Could you restate the entries below word for word and leave out the pictures?

BEGIN Input records

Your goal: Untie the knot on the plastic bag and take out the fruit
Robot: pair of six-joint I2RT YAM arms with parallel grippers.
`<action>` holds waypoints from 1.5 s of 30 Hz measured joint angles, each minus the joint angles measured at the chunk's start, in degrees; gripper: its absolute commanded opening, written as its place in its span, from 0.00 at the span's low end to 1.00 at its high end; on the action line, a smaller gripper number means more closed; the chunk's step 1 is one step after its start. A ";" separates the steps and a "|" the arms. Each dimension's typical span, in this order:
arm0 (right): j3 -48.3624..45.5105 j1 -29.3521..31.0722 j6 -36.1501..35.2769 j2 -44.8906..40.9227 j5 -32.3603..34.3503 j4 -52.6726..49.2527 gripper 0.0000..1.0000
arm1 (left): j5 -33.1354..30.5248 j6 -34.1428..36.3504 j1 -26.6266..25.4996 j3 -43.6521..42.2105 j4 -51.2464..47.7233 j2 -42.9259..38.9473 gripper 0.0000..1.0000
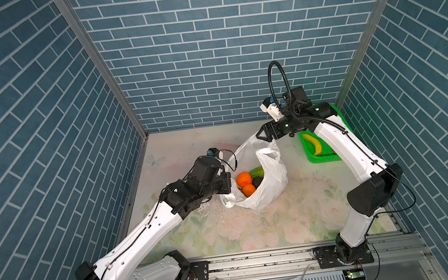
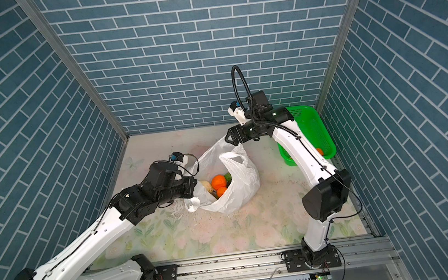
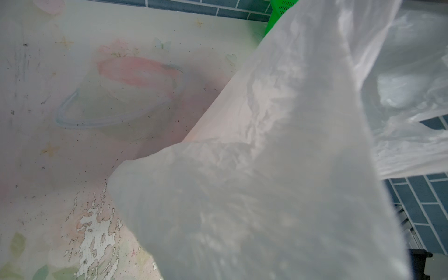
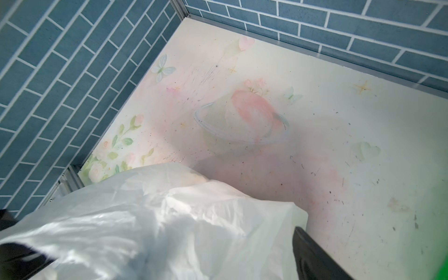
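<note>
Left tool [image 1: 227, 192] clamped on plastic bag [image 1: 268, 183] rim; right tool [image 1: 259, 136] jaws apart, its raised top between.

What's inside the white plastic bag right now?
Through the open mouth of the bag, two oranges, a green fruit and a dark one show; a top view adds a pale one. Anything beneath them is covered by the fruit and the bag's wall.
</note>
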 measured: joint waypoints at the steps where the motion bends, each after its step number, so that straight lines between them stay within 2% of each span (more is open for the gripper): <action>1: 0.20 0.13 0.79 -1.14 0.02 -0.55 0.81 | 0.26 -0.11 0.00 0.02 0.26 0.11 0.00; 9: 1.03 2.21 5.62 -11.89 1.33 -4.76 0.81 | 2.40 -0.57 0.00 0.02 2.62 0.83 0.00; 13: 2.80 4.31 7.63 -12.63 0.83 -6.05 0.80 | 3.50 -0.83 0.00 0.04 3.48 1.05 0.00; 17: 1.97 9.97 10.97 -12.09 -0.61 -5.46 0.78 | 4.11 -1.01 0.00 0.48 4.48 1.07 0.00; 21: -6.14 14.53 15.28 -12.72 -2.95 -0.24 0.74 | 4.52 -1.40 0.00 0.96 5.55 1.05 0.00; 26: -21.22 15.19 17.75 -13.22 -1.62 5.40 0.72 | 4.28 -1.86 0.02 0.98 5.79 0.85 0.00; 30: -31.21 15.19 17.16 -13.94 5.09 8.70 0.73 | 4.07 -2.38 0.02 0.98 5.97 0.44 0.00; 37: -39.52 13.62 14.08 -15.13 22.47 14.84 0.77 | 4.11 -3.23 0.00 0.81 7.28 -0.46 0.00; 42: -40.68 7.93 14.10 -15.13 34.69 17.00 0.79 | 4.50 -3.39 -0.04 0.33 7.28 -1.09 0.00; 45: -40.65 3.65 14.10 -15.04 39.54 16.81 0.79 | 4.87 -3.37 -0.11 -0.52 7.19 -1.55 0.00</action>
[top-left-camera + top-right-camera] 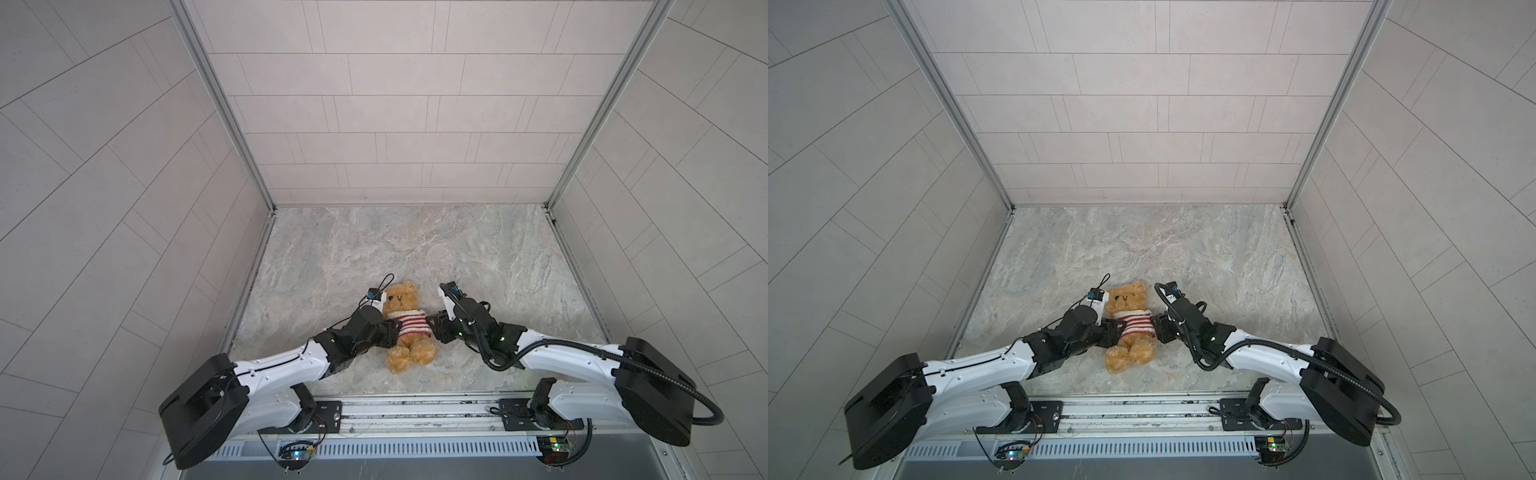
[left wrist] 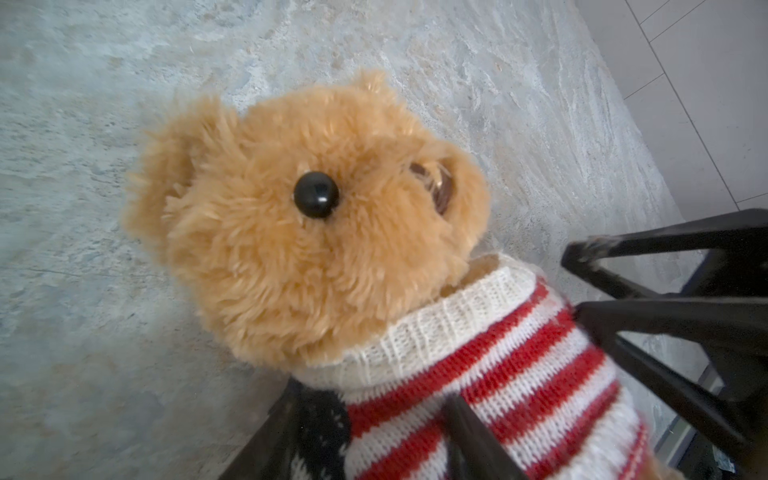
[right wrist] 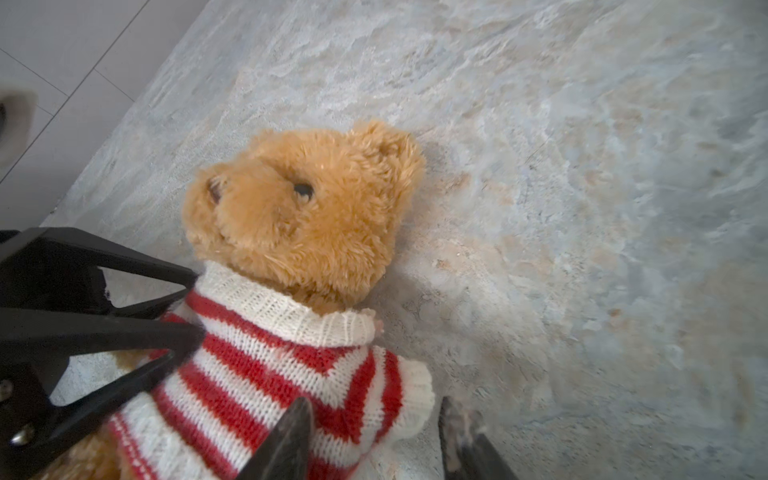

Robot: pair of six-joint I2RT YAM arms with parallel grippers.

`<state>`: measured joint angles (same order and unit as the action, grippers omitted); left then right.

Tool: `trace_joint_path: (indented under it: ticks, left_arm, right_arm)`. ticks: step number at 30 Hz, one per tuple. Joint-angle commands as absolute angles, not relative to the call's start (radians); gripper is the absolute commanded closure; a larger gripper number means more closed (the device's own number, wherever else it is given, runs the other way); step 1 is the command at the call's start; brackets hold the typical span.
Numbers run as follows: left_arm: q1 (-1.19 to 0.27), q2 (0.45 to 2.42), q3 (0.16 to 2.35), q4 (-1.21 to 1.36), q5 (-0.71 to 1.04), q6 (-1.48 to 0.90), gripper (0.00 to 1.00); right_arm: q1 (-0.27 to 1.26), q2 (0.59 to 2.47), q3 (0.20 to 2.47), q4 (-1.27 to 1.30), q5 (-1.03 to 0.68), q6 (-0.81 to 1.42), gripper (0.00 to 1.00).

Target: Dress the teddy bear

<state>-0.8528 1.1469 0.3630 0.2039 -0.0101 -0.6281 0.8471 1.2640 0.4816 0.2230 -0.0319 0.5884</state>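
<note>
Robot fingers flank a dressed toy: the left gripper [image 1: 392, 330] stands with its fingers [image 2: 473, 436] apart, astride one side of a red-and-white striped sweater [image 1: 411, 326]. One finger lies over the knit and the other sits at its edge; whether they pinch the fabric cannot be told. Across the garment, the right gripper [image 1: 433, 328] is spread as well. One of its fingers [image 3: 286, 440] rests over the stripes, while its partner sits on the bare surface just clear of the white sleeve cuff [image 3: 415, 386], which lies between the two.

Between both sets of fingers lies the teddy bear [image 1: 399, 301], on its back, the sweater on its torso and the ribbed white collar [image 2: 436, 326] around its neck. Past the fingertips, away from the arms' bases, is the bear's head, face up. Back toward the arms' mounting rail [image 1: 415, 409], its bare legs [image 1: 397, 361] splay out. All of it rests on a marbled, stone-look table [image 1: 415, 249], boxed in by pale tiled walls [image 1: 395, 104] on three sides.
</note>
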Motion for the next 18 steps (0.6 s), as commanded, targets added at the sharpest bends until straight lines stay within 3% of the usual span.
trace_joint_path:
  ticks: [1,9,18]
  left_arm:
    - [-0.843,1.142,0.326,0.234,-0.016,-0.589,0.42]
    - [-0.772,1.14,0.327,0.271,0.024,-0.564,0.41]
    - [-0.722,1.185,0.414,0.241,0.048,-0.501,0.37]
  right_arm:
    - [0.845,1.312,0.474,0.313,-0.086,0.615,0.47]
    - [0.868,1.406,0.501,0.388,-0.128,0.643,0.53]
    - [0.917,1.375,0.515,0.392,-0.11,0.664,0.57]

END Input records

Written response
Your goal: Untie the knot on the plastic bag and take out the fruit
Robot: pair of six-joint I2RT YAM arms with parallel grippers.
`<action>` holds waypoints from 1.5 s of 30 Hz measured joint angles, each minus the joint angles measured at the chunk's start, in degrees; gripper: its absolute commanded opening, written as its place in its span, from 0.00 at the span's low end to 1.00 at its high end; on the action line, a smaller gripper number means more closed; the chunk's step 1 is one step after its start. A ";" separates the steps and a "|" the arms. Each dimension's typical span, in this order:
arm0 (right): j3 -48.3624..45.5105 j1 -29.3521..31.0722 j6 -36.1501..35.2769 j2 -44.8906..40.9227 j5 -32.3603..34.3503 j4 -52.6726..49.2527 gripper 0.0000..1.0000
arm1 (left): j5 -33.1354..30.5248 j6 -34.1428..36.3504 j1 -26.6266..25.4996 j3 -43.6521..42.2105 j4 -51.2464..47.7233 j2 -42.9259..38.9473 gripper 0.0000..1.0000
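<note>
Left tool [image 1: 227, 192] clamped on plastic bag [image 1: 268, 183] rim; right tool [image 1: 259, 136] jaws apart, its raised top between.

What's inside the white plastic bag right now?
Through the open mouth of the bag, two oranges, a green fruit and a dark one show; a top view adds a pale one. Anything beneath them is covered by the fruit and the bag's wall.
</note>
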 measured: joint waypoints at the steps where the motion bends, each after its step number, so that straight lines between them stay within 2% of each span (more is open for the gripper): <action>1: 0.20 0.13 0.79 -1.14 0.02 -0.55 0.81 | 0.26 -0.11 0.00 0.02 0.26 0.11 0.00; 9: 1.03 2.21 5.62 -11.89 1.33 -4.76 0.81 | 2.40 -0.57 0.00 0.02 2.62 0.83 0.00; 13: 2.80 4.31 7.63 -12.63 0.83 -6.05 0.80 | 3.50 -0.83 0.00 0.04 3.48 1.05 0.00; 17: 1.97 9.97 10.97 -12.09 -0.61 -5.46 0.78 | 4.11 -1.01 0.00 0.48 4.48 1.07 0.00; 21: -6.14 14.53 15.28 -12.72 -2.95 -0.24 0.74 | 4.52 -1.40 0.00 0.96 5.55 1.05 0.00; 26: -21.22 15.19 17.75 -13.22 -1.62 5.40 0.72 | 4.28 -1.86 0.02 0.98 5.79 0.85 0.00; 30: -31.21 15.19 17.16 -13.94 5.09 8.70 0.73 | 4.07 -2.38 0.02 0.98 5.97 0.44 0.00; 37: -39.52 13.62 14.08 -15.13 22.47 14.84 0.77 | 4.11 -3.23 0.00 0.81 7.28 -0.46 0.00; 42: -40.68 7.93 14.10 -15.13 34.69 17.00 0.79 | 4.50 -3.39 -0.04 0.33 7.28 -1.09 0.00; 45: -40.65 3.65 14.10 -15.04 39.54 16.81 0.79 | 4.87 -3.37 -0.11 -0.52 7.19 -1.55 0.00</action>
[top-left-camera + top-right-camera] 
[left wrist] 
[right wrist] 

Robot: pair of six-joint I2RT YAM arms with parallel grippers.

`<state>`: measured joint angles (same order and unit as the action, grippers omitted); left then right.

Tool: `trace_joint_path: (indented under it: ticks, left_arm, right_arm)`. ticks: step number at 30 Hz, one per tuple. Joint-angle commands as absolute angles, not relative to the call's start (radians); gripper is the absolute commanded closure; a larger gripper number means more closed (the device's own number, wherever else it is given, runs the other way); step 1 is the command at the call's start; brackets hold the typical span.
Numbers run as follows: left_arm: q1 (-1.19 to 0.27), q2 (0.45 to 2.42), q3 (0.16 to 2.35), q4 (-1.21 to 1.36), q5 (-0.71 to 1.04), q6 (-1.48 to 0.90), gripper (0.00 to 1.00); right_arm: q1 (-0.27 to 1.26), q2 (0.59 to 2.47), q3 (0.20 to 2.47), q4 (-1.27 to 1.30), q5 (-1.03 to 0.68), q6 (-0.81 to 1.42), gripper (0.00 to 1.00).

Target: Dress the teddy bear

<state>-0.8528 1.1469 0.3630 0.2039 -0.0101 -0.6281 0.8471 1.2640 0.4816 0.2230 -0.0319 0.5884</state>
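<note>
Robot fingers flank a dressed toy: the left gripper [image 1: 392, 330] stands with its fingers [image 2: 473, 436] apart, astride one side of a red-and-white striped sweater [image 1: 411, 326]. One finger lies over the knit and the other sits at its edge; whether they pinch the fabric cannot be told. Across the garment, the right gripper [image 1: 433, 328] is spread as well. One of its fingers [image 3: 286, 440] rests over the stripes, while its partner sits on the bare surface just clear of the white sleeve cuff [image 3: 415, 386], which lies between the two.

Between both sets of fingers lies the teddy bear [image 1: 399, 301], on its back, the sweater on its torso and the ribbed white collar [image 2: 436, 326] around its neck. Past the fingertips, away from the arms' bases, is the bear's head, face up. Back toward the arms' mounting rail [image 1: 415, 409], its bare legs [image 1: 397, 361] splay out. All of it rests on a marbled, stone-look table [image 1: 415, 249], boxed in by pale tiled walls [image 1: 395, 104] on three sides.
</note>
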Motion for the next 18 steps (0.6 s), as commanded, targets added at the sharpest bends until straight lines stay within 3% of the usual span.
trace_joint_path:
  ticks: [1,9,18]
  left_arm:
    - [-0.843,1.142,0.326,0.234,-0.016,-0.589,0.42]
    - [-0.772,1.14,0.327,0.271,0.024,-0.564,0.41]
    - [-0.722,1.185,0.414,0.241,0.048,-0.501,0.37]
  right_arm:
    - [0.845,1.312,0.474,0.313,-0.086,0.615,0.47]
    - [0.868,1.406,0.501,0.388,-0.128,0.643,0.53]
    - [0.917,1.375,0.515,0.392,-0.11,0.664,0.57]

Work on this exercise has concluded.